Niagara Falls may be at the biggest risk in Western New York, but it’s not alone. Buffalo will feel the pinch, too. With the development of Canalside and the Outer Harbor, the restoration of the Martin House Complex and the Richardson Olmsted Campus, Buffalo has a bigger stake in tourism than it did a decade ago.

Jamestown is home to the still-new National Comedy Center, now closed because of Covid-19. Letchworth State Park draws visitors from around the country.

The impact of this coronavirus is devastating in hundreds of ways, but tourism undergirds sizeable parts of the regional economy and especially around Niagara Falls, one of the most recognizable names in international travel.
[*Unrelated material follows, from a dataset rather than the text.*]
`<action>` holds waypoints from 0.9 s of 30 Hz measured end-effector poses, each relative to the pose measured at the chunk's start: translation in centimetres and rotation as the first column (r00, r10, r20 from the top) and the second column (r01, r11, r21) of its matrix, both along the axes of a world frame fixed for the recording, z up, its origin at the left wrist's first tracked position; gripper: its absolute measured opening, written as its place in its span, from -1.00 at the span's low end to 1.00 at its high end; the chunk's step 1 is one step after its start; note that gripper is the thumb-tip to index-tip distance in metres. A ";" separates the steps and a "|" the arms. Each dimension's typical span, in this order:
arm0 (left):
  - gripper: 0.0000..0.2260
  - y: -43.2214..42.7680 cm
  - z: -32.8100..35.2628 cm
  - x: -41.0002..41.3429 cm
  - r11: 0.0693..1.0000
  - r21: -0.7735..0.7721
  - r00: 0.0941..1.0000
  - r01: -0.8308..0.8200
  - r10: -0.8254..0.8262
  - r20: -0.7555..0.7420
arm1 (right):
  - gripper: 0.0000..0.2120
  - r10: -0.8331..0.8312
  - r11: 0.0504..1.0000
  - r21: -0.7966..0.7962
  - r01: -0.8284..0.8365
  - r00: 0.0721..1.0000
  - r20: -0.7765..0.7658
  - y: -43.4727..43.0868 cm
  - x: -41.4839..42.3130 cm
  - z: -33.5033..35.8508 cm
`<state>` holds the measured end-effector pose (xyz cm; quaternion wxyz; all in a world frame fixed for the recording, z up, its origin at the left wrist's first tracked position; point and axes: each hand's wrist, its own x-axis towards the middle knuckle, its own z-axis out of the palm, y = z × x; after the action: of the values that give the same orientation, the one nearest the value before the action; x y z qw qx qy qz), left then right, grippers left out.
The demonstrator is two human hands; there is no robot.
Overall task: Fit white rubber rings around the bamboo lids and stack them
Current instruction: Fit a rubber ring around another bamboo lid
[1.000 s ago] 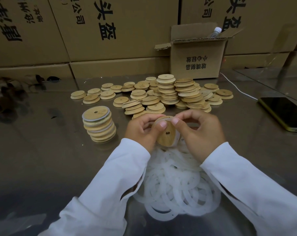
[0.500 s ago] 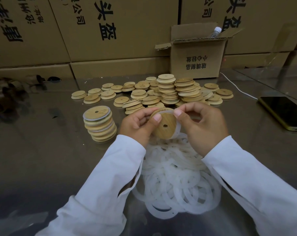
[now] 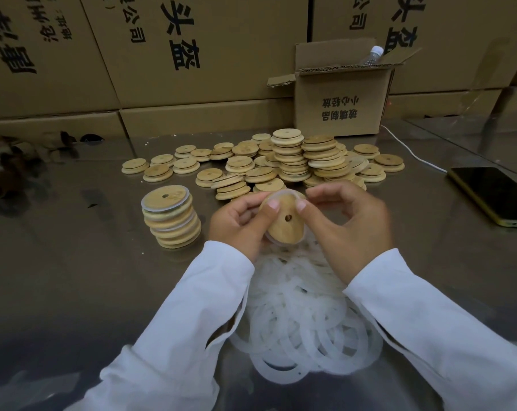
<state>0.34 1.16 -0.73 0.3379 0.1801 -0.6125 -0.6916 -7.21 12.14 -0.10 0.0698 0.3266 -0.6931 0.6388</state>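
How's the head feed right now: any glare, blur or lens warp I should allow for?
Head view: the glossy grey table mirrors the cardboard boxes, with soft glare near the black phone; both hands are sharp on the round bamboo lid; wide-angle warp tilts the stacked cartons at the edges; the white sleeves look bright, the corners dim.

- A wall of big cartons [image 3: 209,54] with black printed characters closes off the back.
- A dark, glossy tabletop [image 3: 58,277] reflects them dimly.
- A small open box [image 3: 343,111] stands at its far edge.
- At right lie a phone [image 3: 494,194] and a white cable [image 3: 411,152].
- The light is dim and warm.
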 end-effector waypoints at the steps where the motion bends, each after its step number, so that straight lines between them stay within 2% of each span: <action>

It has also dealt a blow to Delaware North, a global name in the hospitality industry, based in Buffalo. The company announced on Wednesday that it is putting more than two-thirds of its 3,100 full-time workers on leave because of the disruption caused by the Covid-19 outbreak. They will receive just one week of pay and eight weeks of benefits, effective April 1. Full-time workers who remain on the job will do so at reduced pay.

That’s serious and it underscores the need for dramatic action to buttress the sagging economy. Washington has begun that work, but more may well be necessary and it will probably need to be drastic.

The question is, how drastic does that effort need to be? What we do – or don’t do – now, will have consequences for the future. It would be dangerous to overdo it but potentially disastrous to do too little in the face of an economic shutdown such as we have never seen.

Among the ideas worth examining is one by Andrew Ross Sorkin, founder and editor-at-large of DealBook and author of “Too Big to Fail.” In a recent New York Times piece, he proposed what he called a “thought experiment.” Instead of limiting itself to the usual prescriptions for a recession – and one is surely in the offing – he suggested that the government should offer no-interest loans to every American business and every self-employed worker, including gig workers.

These “bridge loans” would be guaranteed for the duration of the crisis and would be paid back over a five-year period. The only condition to businesses would be that they continue to employ at least 90% of their workforce at the same wage as before the crisis. Bolstered by the nation’s current, historically low interest rates, it would seem to fit the contours of the emergency. It would certainly count as drastic.

There may be other, better ideas, but Americans are keeping a social distance for a reason. We need to see this through to a safe end and we need to handle it in as bold a way as the dire conditions require. We an economy to which we return.